Return to The Bard's Corner

le?" She asks low, her voice deep with concern, as she shares her partner's musing. Large hands move to massage the tensing slim back, and rub reassuringly.

"Maybe we shouldn't have done that," the blonde comments wistfully moments later.

"Maybe," Xena concurs, "But we only had the best intentions..." *Isn't that what you taught me, my bard?*

"But..." Gabrielle sighs, after closing her eyes and extending her sight. "At least we didn't make them do anything against their will, I guess..." She reasons, burrowing deeper into her beloved's embrace.

"Yes, that's true; and we need them," the warrior reminds her mate. "We've waited for so long; and they're running out of time."

"And these two need each other," the fair woman reiterates the same conclusion she and her partner reached in all their discussions through the years. "They both have lost so much..." Her heart constricts as she recalls what their children went through in their short lives.

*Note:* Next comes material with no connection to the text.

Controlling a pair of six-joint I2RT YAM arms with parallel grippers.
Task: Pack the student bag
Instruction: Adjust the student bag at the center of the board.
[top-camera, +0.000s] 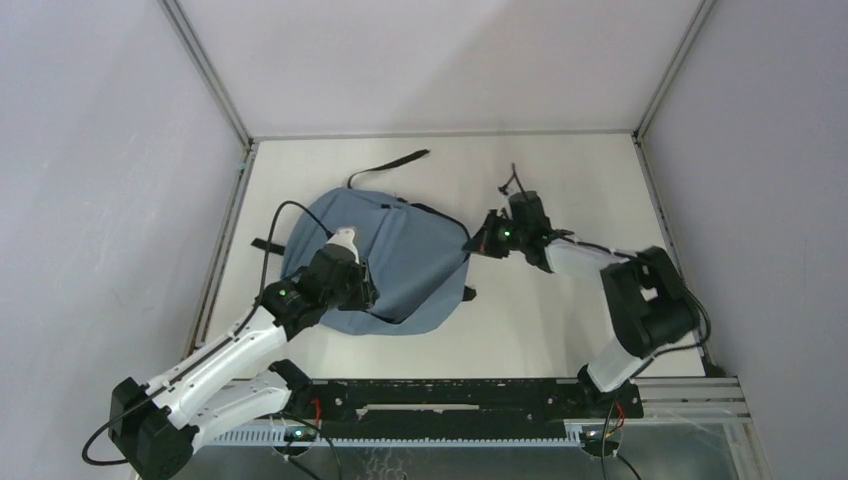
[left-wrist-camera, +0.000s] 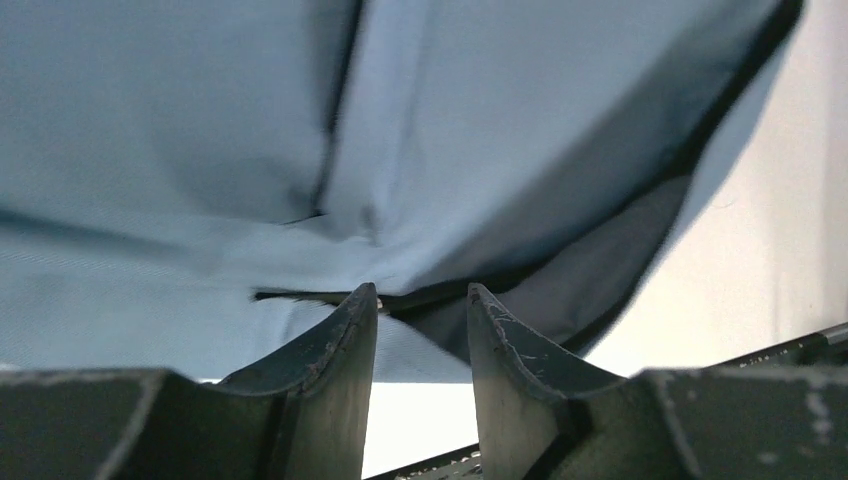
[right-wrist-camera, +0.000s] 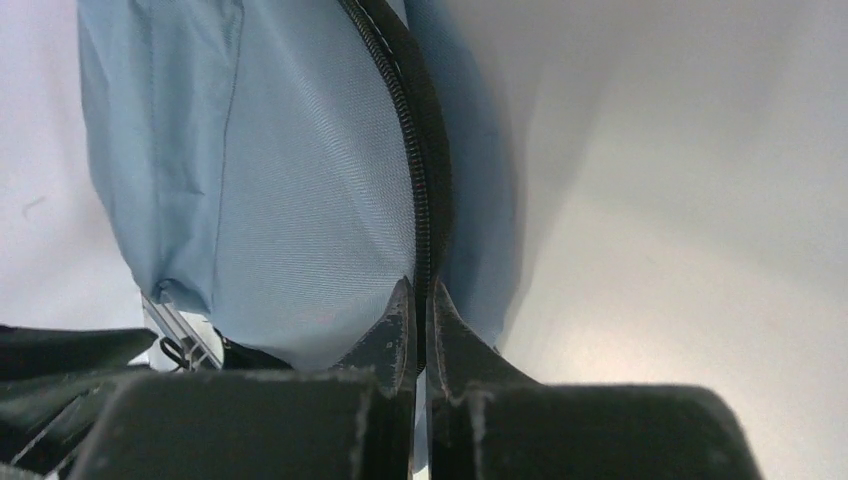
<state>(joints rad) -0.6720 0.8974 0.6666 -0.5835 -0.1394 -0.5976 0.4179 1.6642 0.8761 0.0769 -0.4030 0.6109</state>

"I can't believe she just ran out like that," Xena comments, feeling the same tightness in her own chest.

"And I can't believe she just let her go," the bard grouses. "These two are driving me crazy."

"I guess they didn't just take after my talkativeness, eh?" The warrior quips, more anxious at the moment to see her beloved smile.

"Don't!" Gabrielle squeezes the larger body, and holds her partner's arms tight against her sides, "Don't you start that again!"

"Start what?" The dark warrior asks innocently, with a teasing, crooked grin.

"Beast!" She scolds, without much conviction.